Newton's Equations: Analyzing Constant Orbital Angular Momentum of Mass m

[stunner5000pt]

Consider a particle of mass m moving under the influence of a force $\vec{F} = -k \bullet \vec{r}$ , k>0 is a constant where r is the position vector of mass m. (A fixed origin O in an inertial reference frame)
Is the orbital angular momentum $\vec{L} = \vec{r} \times \frac{d \vec{r}}{dt}$ constant of the motion in this case?

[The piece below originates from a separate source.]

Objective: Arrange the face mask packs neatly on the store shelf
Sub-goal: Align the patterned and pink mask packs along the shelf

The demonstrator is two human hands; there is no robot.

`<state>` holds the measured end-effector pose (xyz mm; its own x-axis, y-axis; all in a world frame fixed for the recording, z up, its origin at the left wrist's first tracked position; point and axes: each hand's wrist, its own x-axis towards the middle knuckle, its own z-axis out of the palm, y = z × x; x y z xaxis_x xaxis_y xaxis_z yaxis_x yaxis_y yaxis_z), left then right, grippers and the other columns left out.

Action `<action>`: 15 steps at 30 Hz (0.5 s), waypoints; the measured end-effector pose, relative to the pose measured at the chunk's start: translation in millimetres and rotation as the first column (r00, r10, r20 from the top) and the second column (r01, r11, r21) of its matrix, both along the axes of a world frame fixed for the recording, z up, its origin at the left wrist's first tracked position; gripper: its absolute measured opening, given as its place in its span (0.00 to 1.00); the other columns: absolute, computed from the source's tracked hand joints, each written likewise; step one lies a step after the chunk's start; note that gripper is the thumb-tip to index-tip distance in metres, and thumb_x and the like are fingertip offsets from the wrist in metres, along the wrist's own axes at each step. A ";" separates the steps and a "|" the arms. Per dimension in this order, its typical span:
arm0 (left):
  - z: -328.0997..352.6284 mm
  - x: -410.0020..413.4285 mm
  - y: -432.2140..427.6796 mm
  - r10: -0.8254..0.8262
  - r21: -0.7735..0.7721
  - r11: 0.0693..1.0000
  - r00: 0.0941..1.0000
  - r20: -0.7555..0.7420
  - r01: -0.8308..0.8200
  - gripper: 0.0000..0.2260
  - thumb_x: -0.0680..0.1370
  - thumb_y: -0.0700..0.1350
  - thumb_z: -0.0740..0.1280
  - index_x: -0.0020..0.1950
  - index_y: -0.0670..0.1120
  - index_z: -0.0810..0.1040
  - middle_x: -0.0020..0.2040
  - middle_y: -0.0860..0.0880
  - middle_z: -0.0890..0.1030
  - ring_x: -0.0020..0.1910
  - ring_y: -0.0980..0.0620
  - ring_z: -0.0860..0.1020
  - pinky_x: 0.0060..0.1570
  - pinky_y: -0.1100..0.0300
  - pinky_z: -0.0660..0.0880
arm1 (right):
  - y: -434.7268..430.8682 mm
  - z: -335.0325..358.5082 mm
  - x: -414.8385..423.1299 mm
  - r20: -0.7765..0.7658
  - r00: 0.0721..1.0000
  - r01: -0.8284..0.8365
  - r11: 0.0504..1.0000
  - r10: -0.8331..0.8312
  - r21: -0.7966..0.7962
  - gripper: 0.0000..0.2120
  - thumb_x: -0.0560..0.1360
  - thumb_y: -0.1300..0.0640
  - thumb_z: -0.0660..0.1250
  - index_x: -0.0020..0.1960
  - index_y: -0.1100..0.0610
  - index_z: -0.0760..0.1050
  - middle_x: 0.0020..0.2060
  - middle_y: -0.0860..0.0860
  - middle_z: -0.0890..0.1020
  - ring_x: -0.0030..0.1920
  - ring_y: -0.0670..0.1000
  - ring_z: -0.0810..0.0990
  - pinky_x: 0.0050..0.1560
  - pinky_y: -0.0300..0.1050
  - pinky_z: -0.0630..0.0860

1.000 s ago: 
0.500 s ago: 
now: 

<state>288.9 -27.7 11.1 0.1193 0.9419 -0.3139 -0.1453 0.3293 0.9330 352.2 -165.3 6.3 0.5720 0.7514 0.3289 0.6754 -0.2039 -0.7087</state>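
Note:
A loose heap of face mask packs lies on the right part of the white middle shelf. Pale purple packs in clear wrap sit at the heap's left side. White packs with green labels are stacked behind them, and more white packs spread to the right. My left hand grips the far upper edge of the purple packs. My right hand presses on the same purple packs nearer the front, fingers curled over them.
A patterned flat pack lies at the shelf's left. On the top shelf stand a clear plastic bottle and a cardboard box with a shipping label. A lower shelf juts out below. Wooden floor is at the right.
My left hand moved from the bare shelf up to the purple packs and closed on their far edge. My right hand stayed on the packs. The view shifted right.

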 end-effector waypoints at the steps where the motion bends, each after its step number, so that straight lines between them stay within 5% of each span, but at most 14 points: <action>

Explain what this implies about hte trajectory of the body?
ok L is constnat if its derivative w.r.t. time is zero.
$$\dot{\vec{L}} = \dot{\vec{r}} \times m \dot{\vec{r}} + \vec{r} \times m \ddot{\vec{r}}$$
first term is zero because the vectors are parallel to each other
second term is zero because $\vec{F} = m \ddot{\vec{r}}$ thus the vecotrsa re parallel and thus dL/dt = 0 and thus L is constant.
Since the angular momentum is a constnat, the torque (which is its derivative) is zero thus the mass m is going to move in a plane, and since F is a linear combination of r, the mass is going to move in a straight line
Solve Newton's equation $\dot{\vec{p}} = -k \vec{r}$ that is obtain the parametric equation of the trajectory given that $\vec{r} (t=0) = \vec{r_{0}}$ and $\dot{\vec{r}} (t=0) = \vec{v_{0}}$. Hint: write $m \ddot{\vec{r}} = -k \vec{r}$ in rectangular cartesian coordiantes

well ok ill do it for the X
let $$\vec{r} = (x,y,z)$$
let $$\vec{r_{0}} = (x_{0},y_{0},z_{0})$$
and $$\vec{v_{0}} = (v_{x},v_{y},v_{z})$$
from $$\dot{\vec{p}} = -k \vec{r}$$ it follows that
$$m \frac{d^2 x}{dt^2} = - kx$$
and has a solution
$$x(t) = C_{1} \cos(\sqrt{\frac{k}{m}} t) + C_{2} \sin(\sqrt{\frac{k}{m}} t)$$
using the intial conditions
$$x(t) = x_{0} \cos(\sqrt{\frac{k}{m}} t) + v_{x} \sqrt{\frac{m}{k}} \sin(\sqrt{\frac{k}{m}} t)$$
i can imagine that hte answers for the y and z part are similar?
Is this correct? They certainly do appear to be parametric equations...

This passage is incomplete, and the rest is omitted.